Due: Tuesday, October 1, 11:59pm
Objectives
The objective of this programming assignment is to have you
practice implementing a new data structure and also to gain some
experience using the a data structure from the Java Collections API.
Introduction
For this project, you will implement a square list data
structure. A square list is a linked list of linked lists where each
linked list is guaranteed to have
O(√n)
items:
Fig. 1: A typical square list.
Figure 1 shows a typical square list of 25 integer values. The positions
of the items are important. The ordering of the items in this example
is: 3, 2, 5, 10, 21, 9, 32, 14, 41, 20, 23, ..., 15, 1, 11.
The idea of a square list is that we want to keep the length of the
top-level and of all the inner lists bounded by
O(√n).
That way we can find the ith item of the list in
O(√n)
time. For example, if we want to find the 9th item in the list, we can
progress down the top-level list and check the length of the inner
lists. We know the 9th item cannot be in the first inner list, since it
only has 3 items. It also cannot be in the second inner list, since
the first two lists combined only has 6 items. Instead, we can find
the 9th item of the square list by looking for the 3rd item of the third
inner list, which turns out to be 41.
To accomplish this search in
O(√n)
time, we must be able to determine the length of each inner list in O(1) time.
In the worst case, we have to search through
O(√n)
items of the top-level list before we find the inner list
that holds the ith item.
An additional
O(√n)
steps will allow us to find the desired item in that inner list,
since the length of each inner list is also
O(√n).
The main difficulty in maintaining a square list is that as we add items
to and remove items from a square list, the length of the inner lists can
change. This can happen in two ways. First, obviously, when we add items to or
remove items from an inner list, the length of that inner list changes.
Secondly, the length of an inner list relative to
O(√n)
can also change when we add or remove items elsewhere in the square list
because doing so changes the value of n.

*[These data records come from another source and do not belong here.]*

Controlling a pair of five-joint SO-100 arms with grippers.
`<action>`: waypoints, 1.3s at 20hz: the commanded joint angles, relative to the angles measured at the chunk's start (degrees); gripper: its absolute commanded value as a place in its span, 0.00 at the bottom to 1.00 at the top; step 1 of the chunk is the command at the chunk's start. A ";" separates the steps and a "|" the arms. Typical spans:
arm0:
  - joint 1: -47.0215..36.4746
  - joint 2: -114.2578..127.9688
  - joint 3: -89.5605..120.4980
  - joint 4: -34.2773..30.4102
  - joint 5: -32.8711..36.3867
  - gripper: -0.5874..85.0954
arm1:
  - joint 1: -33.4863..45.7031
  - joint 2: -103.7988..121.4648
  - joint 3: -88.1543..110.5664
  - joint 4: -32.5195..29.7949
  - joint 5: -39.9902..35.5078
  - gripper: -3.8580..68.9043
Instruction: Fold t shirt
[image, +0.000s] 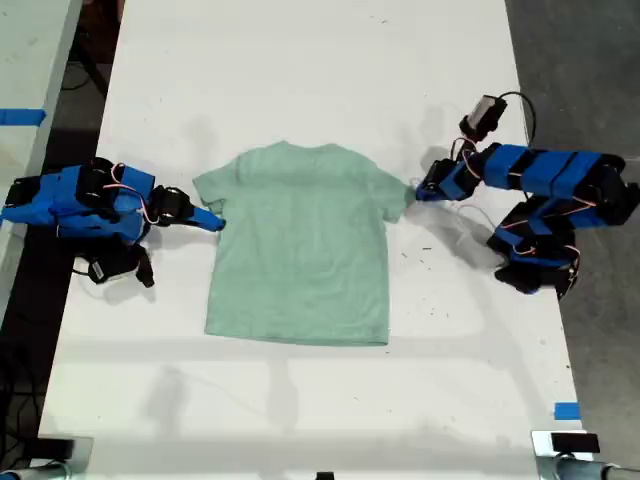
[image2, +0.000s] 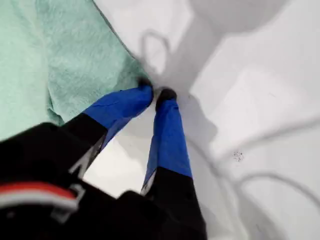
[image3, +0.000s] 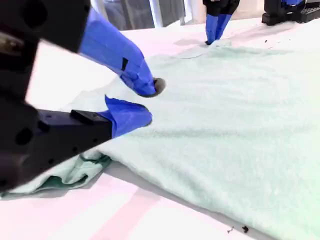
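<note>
so the small pale mint-green short-sleeved cloth t-shirt (image: 295, 245) is lying flat and face up in the middle of the white table (image: 300, 80). its neck points at the far edge in the exterior view and its long axis runs neck to hem. the sleeves stick out sideways, one toward each arm.

my first gripper (image2: 155, 95) is at the sleeve on the exterior view's right (image: 418, 192). its jaws are pinched almost together right on the sleeve tip, and that sleeve looks pulled to a little point toward it. so i'd guess it's nipping the hem, though the wrist view doesn't show for sure that there's cloth between the tips.

my second gripper (image3: 147, 102) is at the opposite sleeve on the exterior view's left (image: 212, 222). it's spread apart, lower jaw down on the slightly bunched sleeve, upper jaw lifted clear, gripping nothing.

what matters for the fold: the shirt body lies inward from both grippers, straight between them. each arm is nearest its own sleeve, so each sleeve would travel across toward the other arm.

nothing's really in the way. there's bare table around the shirt, and a bit of blue tape (image: 567, 410) sits well off near the corner.
</note>
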 joint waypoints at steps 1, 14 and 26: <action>-0.62 0.44 0.26 -0.53 0.44 0.07 | 1.76 -0.26 -2.11 -0.79 1.14 0.07; -0.62 0.44 0.26 -0.53 0.44 0.07 | -2.37 4.22 -4.22 1.76 1.67 0.40; -0.62 0.44 0.26 -0.53 0.44 0.07 | -0.70 -17.05 -18.11 1.14 -5.10 0.36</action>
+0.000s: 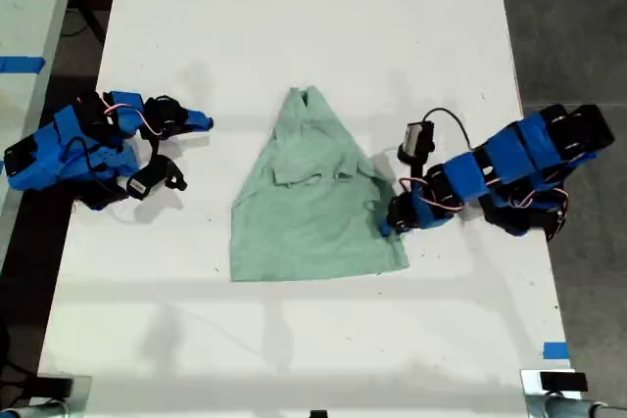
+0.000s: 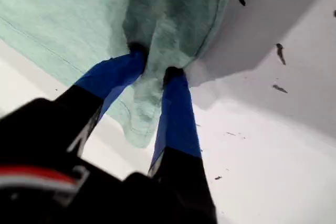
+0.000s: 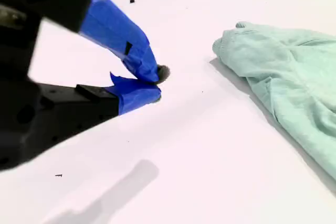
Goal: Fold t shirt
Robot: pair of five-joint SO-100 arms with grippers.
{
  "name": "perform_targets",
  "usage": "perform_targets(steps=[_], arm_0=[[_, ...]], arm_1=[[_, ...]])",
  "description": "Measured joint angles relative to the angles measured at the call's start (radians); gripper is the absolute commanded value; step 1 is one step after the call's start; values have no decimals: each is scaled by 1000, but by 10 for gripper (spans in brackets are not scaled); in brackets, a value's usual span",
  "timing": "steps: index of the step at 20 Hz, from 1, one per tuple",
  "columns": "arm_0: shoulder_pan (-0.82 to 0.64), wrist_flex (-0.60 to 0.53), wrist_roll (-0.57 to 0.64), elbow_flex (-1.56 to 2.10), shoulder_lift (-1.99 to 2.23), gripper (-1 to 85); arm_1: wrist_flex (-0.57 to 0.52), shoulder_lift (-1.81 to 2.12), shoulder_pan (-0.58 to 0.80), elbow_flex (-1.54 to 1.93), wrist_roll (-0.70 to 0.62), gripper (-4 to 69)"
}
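Note:
The pale mint-green t shirt (image 1: 309,203) lies on the white table (image 1: 294,7), its upper sides folded in so it tapers to the neck at the far end. My first gripper (image 1: 385,223) reaches in from the exterior view's right to the shirt's edge near the hem corner. In the first wrist view, the blue fingers (image 2: 177,108) of my first gripper (image 2: 152,71) pinch a bunched fold of the t shirt (image 2: 63,14). My second gripper (image 1: 203,122) rests at the exterior view's left, apart from the shirt. In its own view my second gripper (image 3: 155,83) is shut on nothing, and the t shirt (image 3: 283,72) lies off to the side.
A blue tape mark (image 1: 555,349) sits at the table's near corner at the exterior view's right. A second table with blue tape (image 1: 20,64) stands beyond the gap at the exterior view's left. Dark floor borders the table at the exterior view's right.

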Motion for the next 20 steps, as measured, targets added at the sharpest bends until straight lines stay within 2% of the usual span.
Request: perform_targets(steps=[3, 5, 10, 12, 17, 20], arm_0=[[0, 0, 0, 0, 0, 6], [0, 0, 0, 0, 0, 6], [0, 0, 0, 0, 0, 6], [0, 0, 0, 0, 0, 7], [0, 0, 0, 0, 0, 8], [0, 0, 0, 0, 0, 9]], arm_1=[[15, -48, -8, -55, -2, 8], [75, -58, -15, -120, 5, 8], [500, -198, -28, -574, -66, 5], [615, -313, -28, -816, -129, 5], [669, -609, -28, -1296, -267, 5], [575, -703, -28, -1348, -333, 2]])
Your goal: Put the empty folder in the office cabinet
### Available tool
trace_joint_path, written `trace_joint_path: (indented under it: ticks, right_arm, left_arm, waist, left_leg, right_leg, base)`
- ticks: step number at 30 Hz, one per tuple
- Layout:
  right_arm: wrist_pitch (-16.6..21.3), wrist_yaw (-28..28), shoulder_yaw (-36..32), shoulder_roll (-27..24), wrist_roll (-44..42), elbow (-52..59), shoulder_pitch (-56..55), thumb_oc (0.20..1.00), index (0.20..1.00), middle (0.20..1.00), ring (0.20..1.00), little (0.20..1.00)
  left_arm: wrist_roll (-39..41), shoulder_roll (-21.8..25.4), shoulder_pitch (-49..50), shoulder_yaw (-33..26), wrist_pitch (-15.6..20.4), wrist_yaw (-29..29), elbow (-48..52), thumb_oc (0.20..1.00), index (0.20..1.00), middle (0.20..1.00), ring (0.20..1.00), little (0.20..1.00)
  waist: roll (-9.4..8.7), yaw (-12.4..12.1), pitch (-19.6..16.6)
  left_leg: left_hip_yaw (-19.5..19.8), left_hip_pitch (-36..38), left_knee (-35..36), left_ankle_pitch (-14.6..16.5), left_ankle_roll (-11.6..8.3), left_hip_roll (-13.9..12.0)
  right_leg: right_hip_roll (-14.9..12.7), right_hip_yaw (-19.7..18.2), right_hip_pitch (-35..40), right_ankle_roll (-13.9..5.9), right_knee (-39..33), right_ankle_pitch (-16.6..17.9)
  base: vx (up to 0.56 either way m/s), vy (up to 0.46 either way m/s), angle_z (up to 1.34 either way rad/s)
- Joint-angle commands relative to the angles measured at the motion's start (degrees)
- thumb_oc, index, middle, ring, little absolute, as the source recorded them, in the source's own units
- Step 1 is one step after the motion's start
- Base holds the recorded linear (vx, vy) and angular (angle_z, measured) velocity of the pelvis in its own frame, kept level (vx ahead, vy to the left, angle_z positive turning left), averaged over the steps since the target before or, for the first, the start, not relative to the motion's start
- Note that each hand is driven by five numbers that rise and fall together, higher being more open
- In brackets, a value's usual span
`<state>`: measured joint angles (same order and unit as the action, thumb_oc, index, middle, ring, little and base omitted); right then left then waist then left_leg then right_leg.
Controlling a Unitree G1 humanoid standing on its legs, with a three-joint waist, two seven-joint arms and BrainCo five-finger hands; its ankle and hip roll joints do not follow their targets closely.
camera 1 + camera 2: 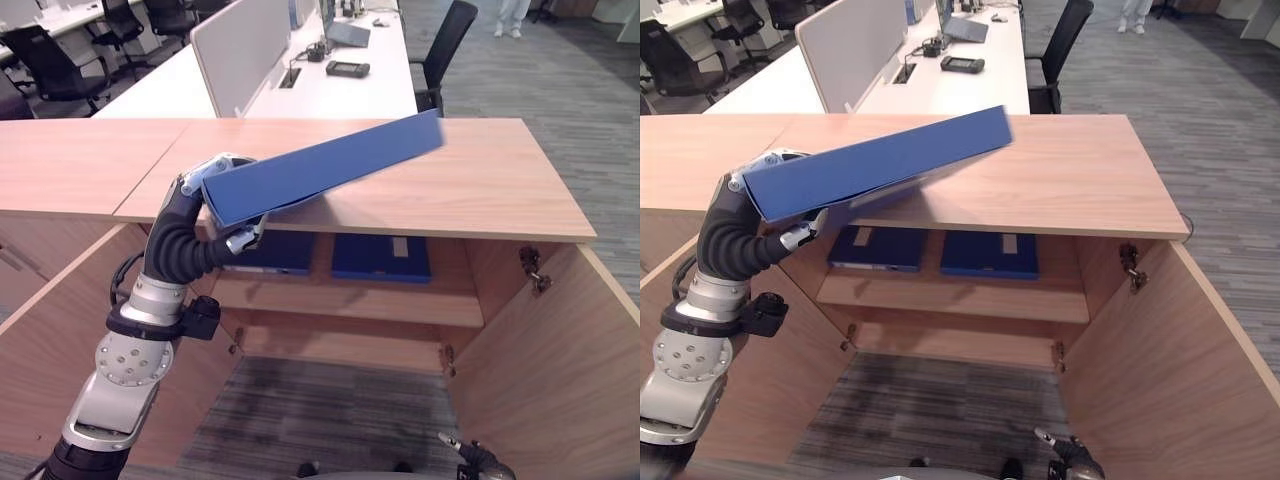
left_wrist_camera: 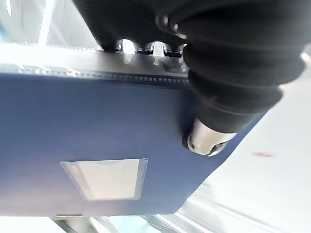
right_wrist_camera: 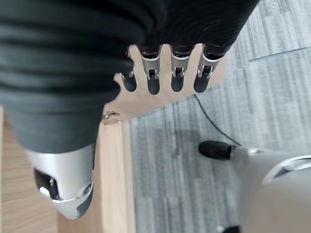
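Observation:
My left hand (image 1: 203, 192) is shut on one end of the blue folder (image 1: 330, 165), fingers over its edge and thumb (image 2: 206, 138) on its face. The folder tilts up to the right, its far end above the wooden top (image 1: 460, 185) of the office cabinet. A clear label pocket (image 2: 104, 178) shows on its cover. Below, the cabinet stands open, and two more blue folders (image 1: 272, 252) (image 1: 382, 258) lie flat on its upper shelf (image 1: 350, 300). My right hand (image 3: 165, 73) hangs low over the carpet with straight fingers, holding nothing.
The cabinet's doors (image 1: 560, 370) (image 1: 55, 330) swing out to both sides toward me. Behind the cabinet stand white desks (image 1: 340, 90) with a divider panel (image 1: 240, 50) and black office chairs (image 1: 445, 45). A person's legs (image 1: 510, 15) show far back.

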<state>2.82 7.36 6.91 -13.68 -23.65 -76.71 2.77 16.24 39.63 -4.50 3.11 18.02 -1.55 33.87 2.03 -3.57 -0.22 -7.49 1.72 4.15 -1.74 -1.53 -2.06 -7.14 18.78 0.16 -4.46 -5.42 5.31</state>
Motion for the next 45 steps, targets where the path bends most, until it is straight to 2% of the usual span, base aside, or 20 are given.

For example, the 5th inner list in
Figure 1 has 5 items. This happens to be exactly
√25.
If we removed all 10 items from the first 3 inner lists, that would
leave us with only 15 items in the entire square list.
Now the length 5th inner list is bigger than
√15 even
though the length of the 5th inner list remained at 5.
Square List Maintenance
Our goal is to make sure that the top-level list and all the inner lists
have lengths bounded by
O(√n).
It is too expensive to require that our square list always has
√n
inner lists, each with
√n
items. Instead, we maintain the following two conditions:
- Condition 1:
- Every inner list has ≤
2 √n
items.
- Condition 2:
- There are no adjacent short inner lists, where short is
defined as having
≤ √n/2
items.
Notice that neither condition says anything about the length of the
top-level list. Instead, we claim that if Condition 2 holds,
then the top-level list cannot have more than
4 √n
items. Too see this, suppose the contrary. That is, suppose that the
top-level list has more than
4 √n
items. (Yes, this is the beginning of a proof by contradiction.)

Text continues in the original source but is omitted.